No One Will Miss Her(41)
I had a life. I want you to understand that. It might not have been much to look at, but it was mine. If I’d had the choice, I would have kept living it.
Chapter 16
The City
Adrienne wasn’t much of a cook, and the pantry was largely empty except for spices, dried pasta, and a few cans of soup. But the wine rack: now, that was fully stocked. She pulled a bottle at random, barely glancing at the label, and rummaged through two drawers in search of an opener before she realized the bottle was the kind with a cap, not a cork. Somehow, it felt like just one more sign of how far they’d fallen. At the height of her fame and Ethan’s success, Adrienne had been photographed by paparazzi in Ibiza, wearing a red bikini and sipping ice-cold gin on the deck of a yacht that belonged to an Academy Award–winning actor. It was a far cry from this moment, the privileged bitch alone in her town house, drinking twist-off Shiraz and waiting for a visit from the police, while her man cowered in a cheap motel somewhere outside the city. Her haters would be beside themselves if they could see her now, and she almost wanted them to. How perversely fun would it be to blow up her carefully cultivated brand with a single video: no cute camera angle, no flattering filter, just ten ugly seconds slugging wine straight from the bottle and then belching into the camera at the end. Maybe, for good measure, she’d film it sitting on the toilet. How ya like me now, bitches?
But then everyone would know that something was wrong.
She reached for a glass instead.
The wine was more purple than red, and she breathed deeply as she brought the glass to her lips. She caught a brief, vivid scent of dark fruit, blackberries heavy on the bush, so ripe and warm in the late summer sun that they’d paint your fingers with juice at the first touch. Then the wine was on her tongue, in her belly. The flavor wasn’t familiar, not like blackberries at all, but the way the tension in her temples dissolved with the first swallow felt like home. She topped off the wine and walked to the big window, settling in next to it with her forehead resting against the glass. She would need to eat something, and to resist the urge to down that entire bottle while she was at it. It wouldn’t do to be drunk when the cops showed up. Somewhere on the way, though, not sloppy but definitely not sober either—that might not be bad, she thought, and took another sip. Rich bitch, alone on a Tuesday night in her bajillion-dollar designer home, getting a little loose, maybe watching some shitty reality show: the more she leaned into the annoying stereotype, the less likely anyone was to look past the surface and see the disturbing truth beneath. Yes, she would drink.
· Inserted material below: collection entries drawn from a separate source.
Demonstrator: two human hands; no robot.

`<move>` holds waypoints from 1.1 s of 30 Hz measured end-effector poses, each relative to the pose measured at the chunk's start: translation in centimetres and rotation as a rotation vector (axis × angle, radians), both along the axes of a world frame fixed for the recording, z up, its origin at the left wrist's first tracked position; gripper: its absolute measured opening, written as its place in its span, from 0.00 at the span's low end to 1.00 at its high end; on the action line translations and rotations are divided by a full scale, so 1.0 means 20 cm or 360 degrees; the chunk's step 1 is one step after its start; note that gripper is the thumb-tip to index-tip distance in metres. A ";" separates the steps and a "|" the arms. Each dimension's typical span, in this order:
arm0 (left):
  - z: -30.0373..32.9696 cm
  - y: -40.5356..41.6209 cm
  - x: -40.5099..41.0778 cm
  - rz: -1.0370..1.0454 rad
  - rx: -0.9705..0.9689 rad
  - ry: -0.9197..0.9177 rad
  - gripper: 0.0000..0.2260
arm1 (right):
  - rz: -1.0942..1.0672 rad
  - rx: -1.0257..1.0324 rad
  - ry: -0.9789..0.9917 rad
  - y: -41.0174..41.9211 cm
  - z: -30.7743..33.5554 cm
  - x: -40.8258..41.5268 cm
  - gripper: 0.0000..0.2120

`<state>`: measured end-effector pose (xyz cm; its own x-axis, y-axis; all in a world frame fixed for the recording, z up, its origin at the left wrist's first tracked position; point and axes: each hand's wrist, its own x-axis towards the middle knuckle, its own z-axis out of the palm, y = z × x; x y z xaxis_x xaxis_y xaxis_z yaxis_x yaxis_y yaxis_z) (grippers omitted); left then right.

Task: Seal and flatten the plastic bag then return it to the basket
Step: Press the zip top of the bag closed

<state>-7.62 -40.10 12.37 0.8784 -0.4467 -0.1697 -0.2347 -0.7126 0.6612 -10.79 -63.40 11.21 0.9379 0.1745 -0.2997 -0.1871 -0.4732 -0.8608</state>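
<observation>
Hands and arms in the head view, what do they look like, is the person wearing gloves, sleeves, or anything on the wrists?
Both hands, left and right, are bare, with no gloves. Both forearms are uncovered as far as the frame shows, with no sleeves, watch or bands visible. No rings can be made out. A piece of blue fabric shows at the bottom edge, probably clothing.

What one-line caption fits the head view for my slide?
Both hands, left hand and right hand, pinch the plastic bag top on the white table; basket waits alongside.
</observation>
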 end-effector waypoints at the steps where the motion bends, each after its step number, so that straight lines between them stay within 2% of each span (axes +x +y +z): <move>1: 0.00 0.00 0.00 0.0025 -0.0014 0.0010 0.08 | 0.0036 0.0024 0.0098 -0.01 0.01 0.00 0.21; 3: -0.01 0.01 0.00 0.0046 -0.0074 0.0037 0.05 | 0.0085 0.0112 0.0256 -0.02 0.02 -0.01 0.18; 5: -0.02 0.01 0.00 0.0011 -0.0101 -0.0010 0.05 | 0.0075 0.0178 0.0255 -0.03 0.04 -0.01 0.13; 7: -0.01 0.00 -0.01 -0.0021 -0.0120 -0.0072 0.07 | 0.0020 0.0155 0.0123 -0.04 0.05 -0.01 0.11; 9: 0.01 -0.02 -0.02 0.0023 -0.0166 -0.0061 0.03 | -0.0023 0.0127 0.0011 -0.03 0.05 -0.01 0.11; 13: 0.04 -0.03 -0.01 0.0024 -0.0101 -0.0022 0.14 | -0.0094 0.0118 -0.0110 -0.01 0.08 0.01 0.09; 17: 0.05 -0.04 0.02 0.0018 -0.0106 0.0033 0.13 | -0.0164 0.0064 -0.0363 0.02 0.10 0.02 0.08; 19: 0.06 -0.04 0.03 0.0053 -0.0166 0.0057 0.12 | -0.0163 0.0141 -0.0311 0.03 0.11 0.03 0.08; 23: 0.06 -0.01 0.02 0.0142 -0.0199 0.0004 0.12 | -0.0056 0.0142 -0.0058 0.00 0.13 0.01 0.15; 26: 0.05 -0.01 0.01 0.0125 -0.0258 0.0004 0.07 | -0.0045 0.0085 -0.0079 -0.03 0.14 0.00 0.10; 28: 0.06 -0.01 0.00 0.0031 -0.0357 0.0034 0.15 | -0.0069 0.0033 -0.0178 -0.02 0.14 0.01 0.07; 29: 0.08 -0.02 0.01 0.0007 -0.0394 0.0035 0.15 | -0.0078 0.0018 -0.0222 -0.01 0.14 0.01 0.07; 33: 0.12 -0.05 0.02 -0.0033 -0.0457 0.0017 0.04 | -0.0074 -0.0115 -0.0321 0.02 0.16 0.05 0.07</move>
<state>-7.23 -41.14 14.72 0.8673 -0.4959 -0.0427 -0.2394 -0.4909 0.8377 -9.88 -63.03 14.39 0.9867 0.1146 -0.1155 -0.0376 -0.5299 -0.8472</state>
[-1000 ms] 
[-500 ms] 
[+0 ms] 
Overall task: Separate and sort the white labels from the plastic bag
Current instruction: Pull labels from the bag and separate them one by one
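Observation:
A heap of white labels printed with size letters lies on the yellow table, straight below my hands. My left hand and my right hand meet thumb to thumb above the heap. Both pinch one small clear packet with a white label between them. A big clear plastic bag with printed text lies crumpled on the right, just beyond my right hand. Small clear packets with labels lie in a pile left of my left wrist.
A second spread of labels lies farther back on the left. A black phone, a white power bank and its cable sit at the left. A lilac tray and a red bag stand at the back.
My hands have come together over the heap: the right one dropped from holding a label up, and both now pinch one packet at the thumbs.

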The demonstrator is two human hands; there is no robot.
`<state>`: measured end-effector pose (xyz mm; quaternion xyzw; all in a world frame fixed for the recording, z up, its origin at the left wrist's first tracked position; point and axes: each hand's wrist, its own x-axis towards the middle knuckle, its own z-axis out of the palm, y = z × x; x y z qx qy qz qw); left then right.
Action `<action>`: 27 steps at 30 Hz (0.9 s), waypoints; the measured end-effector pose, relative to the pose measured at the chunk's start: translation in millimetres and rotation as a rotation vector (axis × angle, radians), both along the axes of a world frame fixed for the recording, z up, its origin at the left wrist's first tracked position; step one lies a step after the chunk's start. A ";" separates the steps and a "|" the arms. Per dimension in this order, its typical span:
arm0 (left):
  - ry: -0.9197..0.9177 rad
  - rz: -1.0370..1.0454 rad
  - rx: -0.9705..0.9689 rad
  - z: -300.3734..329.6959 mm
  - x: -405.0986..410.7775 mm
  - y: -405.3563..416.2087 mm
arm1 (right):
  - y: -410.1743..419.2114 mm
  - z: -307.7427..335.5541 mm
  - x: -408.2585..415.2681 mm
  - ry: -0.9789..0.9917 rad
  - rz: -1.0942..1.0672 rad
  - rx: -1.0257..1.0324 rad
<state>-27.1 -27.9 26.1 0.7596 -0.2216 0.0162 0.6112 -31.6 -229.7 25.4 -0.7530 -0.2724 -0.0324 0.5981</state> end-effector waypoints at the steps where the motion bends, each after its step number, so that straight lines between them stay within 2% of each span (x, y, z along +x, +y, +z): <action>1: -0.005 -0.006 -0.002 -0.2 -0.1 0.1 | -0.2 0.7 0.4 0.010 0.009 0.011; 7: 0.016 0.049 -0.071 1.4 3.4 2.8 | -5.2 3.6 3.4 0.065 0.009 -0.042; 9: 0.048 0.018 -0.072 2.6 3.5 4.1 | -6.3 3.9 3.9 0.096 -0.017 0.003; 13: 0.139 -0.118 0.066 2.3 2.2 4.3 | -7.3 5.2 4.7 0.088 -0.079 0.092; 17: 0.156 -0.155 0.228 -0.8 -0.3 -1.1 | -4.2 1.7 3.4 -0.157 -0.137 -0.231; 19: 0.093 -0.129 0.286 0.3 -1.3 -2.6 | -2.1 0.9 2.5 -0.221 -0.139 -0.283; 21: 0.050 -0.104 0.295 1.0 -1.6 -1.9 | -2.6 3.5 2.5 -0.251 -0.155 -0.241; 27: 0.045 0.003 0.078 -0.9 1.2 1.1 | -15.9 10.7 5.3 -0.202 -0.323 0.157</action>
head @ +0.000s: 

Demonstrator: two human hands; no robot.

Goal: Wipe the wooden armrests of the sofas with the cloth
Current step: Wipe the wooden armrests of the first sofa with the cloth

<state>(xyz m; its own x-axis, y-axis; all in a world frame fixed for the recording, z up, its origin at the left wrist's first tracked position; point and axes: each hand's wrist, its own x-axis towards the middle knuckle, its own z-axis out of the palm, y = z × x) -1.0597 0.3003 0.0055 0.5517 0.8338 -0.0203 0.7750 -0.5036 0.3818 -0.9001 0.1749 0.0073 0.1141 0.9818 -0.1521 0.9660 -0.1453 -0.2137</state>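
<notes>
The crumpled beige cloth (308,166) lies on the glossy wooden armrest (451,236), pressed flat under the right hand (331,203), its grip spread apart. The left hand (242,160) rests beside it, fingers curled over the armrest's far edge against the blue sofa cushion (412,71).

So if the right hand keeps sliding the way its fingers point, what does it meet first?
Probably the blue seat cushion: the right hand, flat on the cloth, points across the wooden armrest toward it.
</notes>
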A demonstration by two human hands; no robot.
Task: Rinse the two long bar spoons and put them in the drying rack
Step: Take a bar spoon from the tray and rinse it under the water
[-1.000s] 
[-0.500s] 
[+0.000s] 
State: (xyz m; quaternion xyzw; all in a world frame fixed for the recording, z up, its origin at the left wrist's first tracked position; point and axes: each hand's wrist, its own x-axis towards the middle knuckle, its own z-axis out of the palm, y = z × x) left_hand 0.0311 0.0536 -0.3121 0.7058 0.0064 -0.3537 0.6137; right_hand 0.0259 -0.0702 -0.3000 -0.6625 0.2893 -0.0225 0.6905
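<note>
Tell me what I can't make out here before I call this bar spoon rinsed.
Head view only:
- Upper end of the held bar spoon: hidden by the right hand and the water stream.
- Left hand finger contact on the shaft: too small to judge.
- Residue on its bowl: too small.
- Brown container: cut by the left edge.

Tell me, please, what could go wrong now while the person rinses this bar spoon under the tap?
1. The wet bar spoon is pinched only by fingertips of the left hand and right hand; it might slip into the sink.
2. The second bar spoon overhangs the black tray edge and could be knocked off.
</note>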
But first, she needed to think. She gazed out at the dusky facade of the house across the way. An ivy plant was growing abundantly up one corner of the building and across its face, the vines like shadowy fingers gripping the brick, the leaves black and shiny in the streetlamp light. The windows were dimly lit rectangles, curtained to keep someone like Adrienne from looking in—or maybe to allow the neighbors to look out without being seen. She realized with a shiver how visible she would be right now, lit behind the glass like an animal in a terrarium. Was someone in the house across the street watching her? Was that a twitch, a tiny seam of light opening between the curtains as some unseen person peered out? Her husband had sworn up and down that he’d stayed out of sight while she was gone today, and she believed him—he didn’t want to be caught any more than she did—but she’d have to remind him to be cautious, especially at night. If he passed too close to the window at the wrong moment, if he unthinkingly left a light on, there was no telling who might be lurking out there ready to notice. Even someone passing on the street below would be able to see in. Certainly they’d see her, here in her perch beside the window. She wondered what she looked like from outside. Was she only a shape, a woman’s silhouette with a glass in hand? Could someone walking below discern the movement of her eyes, the twist of her mouth?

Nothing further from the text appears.